BCKSEET Productions kicks off their second season in residence at the Society Hill Playhouse with a compelling production of Edward Albee’s Three Tall Women. Albee’s play—which attempts to come to terms with the memory of his mother—marks a strange choice for this young company, and a difficult choice for any company to attempt.
Act I poses all the problems. Imagine going to a home for seniors, not to see anyone you know, but to walk into the room of a wealthy, cantankerous 92-year-old matron (Jean Brooks, referred to in the script only as “A”), her left arm disintegrating from osteoporosis, her mind melting away under an equally progressive case of Alzheimer’s, to hear her ramble on about her life.

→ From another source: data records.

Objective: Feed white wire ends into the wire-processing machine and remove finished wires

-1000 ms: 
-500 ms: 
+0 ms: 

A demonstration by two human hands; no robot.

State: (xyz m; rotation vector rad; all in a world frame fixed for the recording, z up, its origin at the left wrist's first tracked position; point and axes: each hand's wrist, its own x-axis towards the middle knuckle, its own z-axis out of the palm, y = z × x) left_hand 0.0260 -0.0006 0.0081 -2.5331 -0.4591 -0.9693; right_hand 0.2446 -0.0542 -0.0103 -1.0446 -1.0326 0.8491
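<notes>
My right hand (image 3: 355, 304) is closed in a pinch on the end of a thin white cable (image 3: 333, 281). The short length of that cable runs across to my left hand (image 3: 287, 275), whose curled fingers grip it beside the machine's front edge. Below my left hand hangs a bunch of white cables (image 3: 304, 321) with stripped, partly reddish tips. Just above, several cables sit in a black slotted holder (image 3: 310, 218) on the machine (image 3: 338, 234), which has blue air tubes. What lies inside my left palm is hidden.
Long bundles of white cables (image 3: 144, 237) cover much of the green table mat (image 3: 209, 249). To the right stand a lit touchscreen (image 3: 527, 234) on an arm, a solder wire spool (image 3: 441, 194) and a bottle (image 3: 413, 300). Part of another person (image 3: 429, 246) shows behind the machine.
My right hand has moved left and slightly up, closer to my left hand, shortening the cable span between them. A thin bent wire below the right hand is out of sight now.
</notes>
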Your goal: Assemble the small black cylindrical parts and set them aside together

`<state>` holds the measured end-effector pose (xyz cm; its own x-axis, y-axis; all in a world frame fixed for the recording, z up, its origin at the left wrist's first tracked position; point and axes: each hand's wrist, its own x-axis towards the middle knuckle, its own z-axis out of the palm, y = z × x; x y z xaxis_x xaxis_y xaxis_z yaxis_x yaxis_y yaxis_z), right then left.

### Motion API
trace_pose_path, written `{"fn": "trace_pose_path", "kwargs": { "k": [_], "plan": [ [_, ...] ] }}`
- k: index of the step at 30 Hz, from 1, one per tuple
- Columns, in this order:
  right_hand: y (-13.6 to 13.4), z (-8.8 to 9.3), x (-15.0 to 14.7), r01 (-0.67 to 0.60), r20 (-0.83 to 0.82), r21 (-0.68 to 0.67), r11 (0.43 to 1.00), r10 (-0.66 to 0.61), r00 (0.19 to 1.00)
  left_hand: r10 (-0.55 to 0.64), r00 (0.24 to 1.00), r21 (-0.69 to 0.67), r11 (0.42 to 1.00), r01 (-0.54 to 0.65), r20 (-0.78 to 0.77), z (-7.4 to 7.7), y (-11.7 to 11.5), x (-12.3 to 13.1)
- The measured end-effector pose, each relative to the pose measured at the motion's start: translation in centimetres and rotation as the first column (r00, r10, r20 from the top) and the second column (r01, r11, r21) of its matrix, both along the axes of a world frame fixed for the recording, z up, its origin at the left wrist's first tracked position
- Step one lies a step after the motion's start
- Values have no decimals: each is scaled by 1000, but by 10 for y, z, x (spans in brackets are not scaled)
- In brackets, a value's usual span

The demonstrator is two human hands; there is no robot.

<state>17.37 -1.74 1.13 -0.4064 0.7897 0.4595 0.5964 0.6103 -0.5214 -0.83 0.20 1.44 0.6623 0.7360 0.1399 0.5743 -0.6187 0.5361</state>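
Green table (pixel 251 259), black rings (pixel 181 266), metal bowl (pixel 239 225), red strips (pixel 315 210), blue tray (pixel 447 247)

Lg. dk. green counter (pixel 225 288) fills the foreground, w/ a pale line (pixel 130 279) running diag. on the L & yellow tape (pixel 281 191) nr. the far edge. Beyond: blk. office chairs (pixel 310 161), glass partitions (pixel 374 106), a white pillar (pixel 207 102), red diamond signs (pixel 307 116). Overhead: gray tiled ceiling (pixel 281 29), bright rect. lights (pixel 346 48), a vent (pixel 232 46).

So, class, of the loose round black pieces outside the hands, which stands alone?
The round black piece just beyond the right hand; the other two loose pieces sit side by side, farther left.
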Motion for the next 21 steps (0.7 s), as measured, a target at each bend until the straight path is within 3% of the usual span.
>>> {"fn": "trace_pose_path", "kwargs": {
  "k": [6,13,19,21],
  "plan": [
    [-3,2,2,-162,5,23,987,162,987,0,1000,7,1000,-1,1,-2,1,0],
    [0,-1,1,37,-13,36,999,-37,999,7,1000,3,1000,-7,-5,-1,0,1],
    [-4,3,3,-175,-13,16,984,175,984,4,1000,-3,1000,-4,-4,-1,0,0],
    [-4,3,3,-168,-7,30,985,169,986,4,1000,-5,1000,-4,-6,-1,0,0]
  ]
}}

Competing for time in arguments and listening to the stories are two other women: A’s caretaker (Catherine Palfenier, only called “B”), and a young representative from A’s lawyer (Janice Rowland, as “C”). While certain plot-lines surface throughout this act—A believes everyone cheats her, C recoils in horror from the A’s physical decline which B tries to manage with equal parts callousness and compassion—ultimately the first half exists to offer a window into the inner life of the recalcitrant, slightly bigoted woman who once threw Albee out of her house, and with whom he never completely reconciled.
To his credit, Albee fills this seemingly bland scenario with enough intrigue, humor, and bitter and joyful anecdotes, so that director Oscar Dubon and this cast can plough through the first half. (Which is in many ways a placeholder for the meatier material of Act II, where A, B, and C each play Albee’s mother at various stages of her life, as the woman in the twilight of her year’s, at 52, and two year’s before marriage at 26, respectively.)
In Act II Albee offers a captivating scenario that many would like to experience, the opportunity to listen as our future selves give us advance notice of the painful reality to come. Here the play takes off, becoming a dynamic and poignant meditation on the very nature of human experience in a life where the only constant is change. Highly pessimistic (in the philosophical sense), Albee explores the notion that “a person’s character is their fate,” as C points at the future selves that now terrify her with their bitterness and shattered ideals and declares, “I will not become that,” long after the audience has seen the futility of this gesture.
I’ve seen productions of this play where the director seemed to relish in the vitriol, nastiness, and existential anguish, which if taken seriously, would result in “streets littered with adolescent corpses.” Thankfully, Dubon makes some choices that both add dimensions to this play and unburden the audience from the potential viciousness and despair laden into Albee’s script.
Where Albee’s script uses B’s telling her younger self tales of adultery and mid-life anguish in an attempt to implode C’s notion that “happiness is on the way,” Dubon lightens the presentation, having a much softer A than the woman we met in Act I, and by showing the source of B’s cynicism as having more to do with rage in her interaction with Albee’s onstage, though silent, character (Noah Mazaika). The overall feel of the production then capitalizes on the existential themes (when is the happiest time? Why do we struggle?), particularly as enhanced by Steve Heitz’s lighting in the final moments of the play.
All three women help Dubon maintain this softness, particularly Rowland, who gives a searching and very affecting performance that struggles to hold onto the hope of her ideals even while seeing their eventual betrayal. Palfenier’s intermittent callousness in both acts plays nicely against this, nailing the bitter humor in stories like her adulterous interlude with a stable boy on a pile of straw that “probably has shit on it,” while Brooks tames Albee’s mother with an almost sing-song reading of her lines in the second half.
In a sense, Brooks’ acting further cleaves the production in two, as there’s not enough of her temperamental Act I persona or her Act II gentility. But this is a minor loss compared to the only real detraction, which is that these three tall personalities don’t have enough room.
Christopher L. Butterfield’s design isn’t the problem, as the jagged lines of his set aptly harp on the fractured memories and timelines played out on stage. But the small space nonetheless smothers these actors, starving them of the necessary space—personal and theatrical—necessary for them to manifest the grandeur of each of the contradictory epochs in this woman’s life.
At an age where A can’t even remember which one of her husband’s eyes was glass, she remembers being tall. Ultimately this play is much more than Albee’s coming to terms with his mother, and this production very compellingly shows not just a woman who endured, but who fought her way through life with a confidence in the values of an era many are thankful no longer exists. The real question, “How do we not become our future selves, how do we not lose our ideals, our capacity for happiness?” goes unanswered, but I walked away with enough of the impact of Dubon’s production to still ask this question.